Pictures are to be dropped from the copy. Retype the listing exactly.

--

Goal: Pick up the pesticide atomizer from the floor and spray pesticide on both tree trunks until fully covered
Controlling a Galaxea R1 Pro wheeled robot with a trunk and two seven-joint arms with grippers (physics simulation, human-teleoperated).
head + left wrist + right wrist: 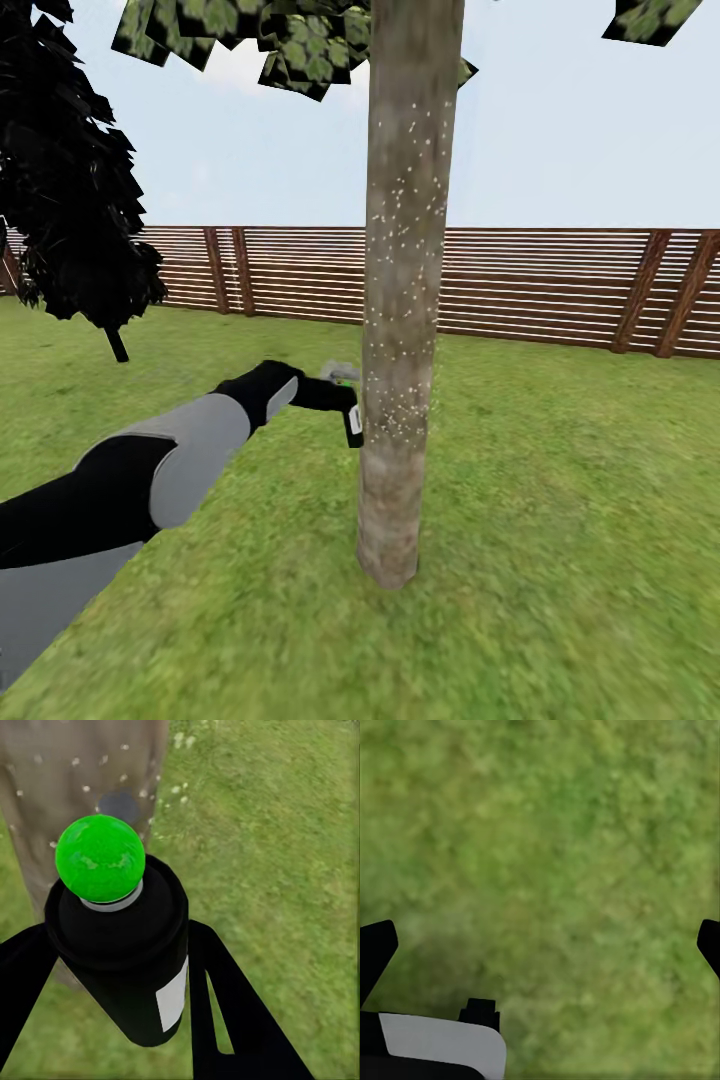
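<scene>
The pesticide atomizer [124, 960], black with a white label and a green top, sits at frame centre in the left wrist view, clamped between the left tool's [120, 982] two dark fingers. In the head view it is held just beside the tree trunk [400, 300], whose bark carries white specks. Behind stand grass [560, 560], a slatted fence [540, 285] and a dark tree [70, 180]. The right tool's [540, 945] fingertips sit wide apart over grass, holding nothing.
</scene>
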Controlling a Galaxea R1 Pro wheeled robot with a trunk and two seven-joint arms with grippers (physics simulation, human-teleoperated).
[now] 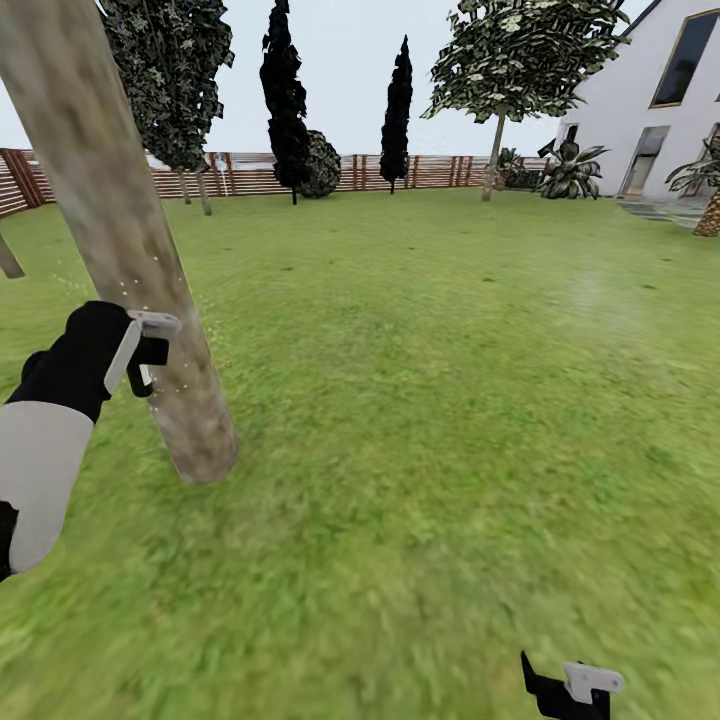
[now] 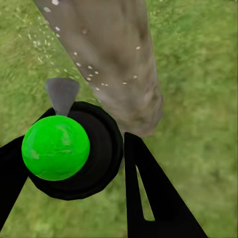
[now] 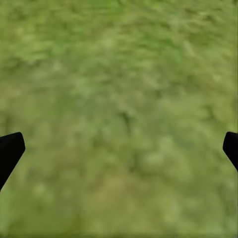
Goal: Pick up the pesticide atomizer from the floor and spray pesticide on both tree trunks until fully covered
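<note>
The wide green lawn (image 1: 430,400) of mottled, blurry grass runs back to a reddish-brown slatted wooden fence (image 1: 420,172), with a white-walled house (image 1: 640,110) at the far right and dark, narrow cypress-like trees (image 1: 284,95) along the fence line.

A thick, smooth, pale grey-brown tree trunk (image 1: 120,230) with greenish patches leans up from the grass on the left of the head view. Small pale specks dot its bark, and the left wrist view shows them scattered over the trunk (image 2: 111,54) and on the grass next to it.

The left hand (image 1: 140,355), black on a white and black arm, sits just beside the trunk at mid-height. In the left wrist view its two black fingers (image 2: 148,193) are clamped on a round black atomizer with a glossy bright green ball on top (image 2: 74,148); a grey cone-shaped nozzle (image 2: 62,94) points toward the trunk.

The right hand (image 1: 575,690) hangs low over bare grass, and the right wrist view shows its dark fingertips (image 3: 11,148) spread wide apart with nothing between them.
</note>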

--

▶ RESPONSE AREA
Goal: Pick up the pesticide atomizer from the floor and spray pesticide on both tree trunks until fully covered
Controlling a Galaxea R1 Pro wheeled robot with a trunk and two seven-joint arms with grippers (physics simulation, human-teleoperated).
head + left wrist + right wrist: 
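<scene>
The pesticide atomizer [124, 960], black with a white label and a green top, sits at frame centre in the left wrist view, clamped between the left tool's [120, 982] two dark fingers. In the head view it is held just beside the tree trunk [400, 300], whose bark carries white specks. Behind stand grass [560, 560], a slatted fence [540, 285] and a dark tree [70, 180]. The right tool's [540, 945] fingertips sit wide apart over grass, holding nothing.
</scene>
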Controlling a Galaxea R1 Pro wheeled robot with a trunk and two seven-joint arms with grippers (physics simulation, human-teleoperated).
[now] 
[now] 
[now] 
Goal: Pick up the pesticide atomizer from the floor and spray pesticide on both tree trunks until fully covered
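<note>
The wide green lawn (image 1: 430,400) of mottled, blurry grass runs back to a reddish-brown slatted wooden fence (image 1: 420,172), with a white-walled house (image 1: 640,110) at the far right and dark, narrow cypress-like trees (image 1: 284,95) along the fence line.

A thick, smooth, pale grey-brown tree trunk (image 1: 120,230) with greenish patches leans up from the grass on the left of the head view. Small pale specks dot its bark, and the left wrist view shows them scattered over the trunk (image 2: 111,54) and on the grass next to it.

The left hand (image 1: 140,355), black on a white and black arm, sits just beside the trunk at mid-height. In the left wrist view its two black fingers (image 2: 148,193) are clamped on a round black atomizer with a glossy bright green ball on top (image 2: 74,148); a grey cone-shaped nozzle (image 2: 62,94) points toward the trunk.

The right hand (image 1: 575,690) hangs low over bare grass, and the right wrist view shows its dark fingertips (image 3: 11,148) spread wide apart with nothing between them.
</note>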

There is no more to the output.